Die Welt steht vor einer neuen, extrem gefährlichen Rüstungsspirale, bei der das Überleben des strategischen Gleichgewichts auf dem Spiel steht. Laut beunruhigenden Daten des Internationalen Instituts für Strategische Studien (IISS) wird jeder ernsthafte bewaffnete Konflikt zwischen den USA und China um Taiwan mit hoher Wahrscheinlichkeit zu einer nuklearen Eskalation führen. Dies sind keine theoretischen Prognosen mehr, sondern ein Szenario, das Militärexperten zunehmend als reale Bedrohung betrachten.

Ziel: Das Kommandozentrum

Das Kernproblem liegt in der Logik moderner Kriegsführung. Im Falle einer Konfrontation werden beide Seiten versuchen, das Kommando des Gegners sofort zu lähmen. Hauptziele werden Kommunikationszentren und Führungsstellen der Truppen sein. In einer Situation, in der jede Sekunde zählt, könnte die Schwelle für den Einsatz taktischer Atomwaffen viel schneller überschritten werden, als politischen Führern bewusst ist.

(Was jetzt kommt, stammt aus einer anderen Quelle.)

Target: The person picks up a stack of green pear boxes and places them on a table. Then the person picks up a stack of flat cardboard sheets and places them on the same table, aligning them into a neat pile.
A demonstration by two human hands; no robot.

China betrachtet Taiwan als untrennbaren Teil seines Territoriums und ist bereit, alle Mittel einzusetzen, um eine Unabhängigkeit zu verhindern. Die USA wiederum bestreben sich, die Verteidigungsfähigkeit der Insel zu stärken. Bisher ist keine der Seiten bereit, öffentlich über „Schutzmechanismen“ zu diskutieren – Regeln, die Angriffe auf kritische Infrastruktur begrenzen und eine unkontrollierte Eskalation verhindern könnten.

Die asiatisch-pazifische Region – ein neues Schachbrett

Der Brennpunkt des Wettrüstens ist endgültig die asiatisch-pazifische Region geworden. Während die USA und Russland über gewaltige Arsenale verfügen, zeigt China die schnellsten Wachstumsraten bei der Steigerung seines nuklearen Potenzials. Nach Schätzungen des Pentagon wird Peking bis 2030 etwa 1.000 Sprengköpfe stationieren, was die Kräfteverhältnisse grundlegend verändert.

Besonders beunruhigend ist, dass auch nicht-nukleare Staaten der Region aktiv Langstreckenwaffen kaufen, was ein komplexes Mosaik an Bedrohungen schafft und die strategische Stabilität infrage stellt.

Diplomatie am Rande

Diese Schlussfolgerungen wurden kurz vor dem Gipfel „Shangri-La Dialogue“ in Singapur bekannt gegeben. Auf dieser Zusammenkunft, bei der Verteidigungsminister, Generäle und Geheimdienstchefs versammelt sein werden, wird nicht nur über Taiwan, sondern auch über die Verschärfung der Beziehungen zwischen Israel und dem Iran sowie über Zweifel an der Zuverlässigkeit amerikanischer Sicherheitsgarantien diskutiert werden.

Der politische Hintergrund bleibt angespannt. Der US-Präsident Donald Trump hatte nach einem Treffen mit Xi Jinping erklärt, er wolle die Unabhängigkeit Taiwans nicht unterstützen; die chinesische Führung warnt jedoch davor, dass jede „falsche Entscheidung“ in dieser Frage zu einem direkten Konflikt führen könnte. Die Welt verfolgt aufmerksam, wie sich dieses gefährliche Spiel entwickeln wird.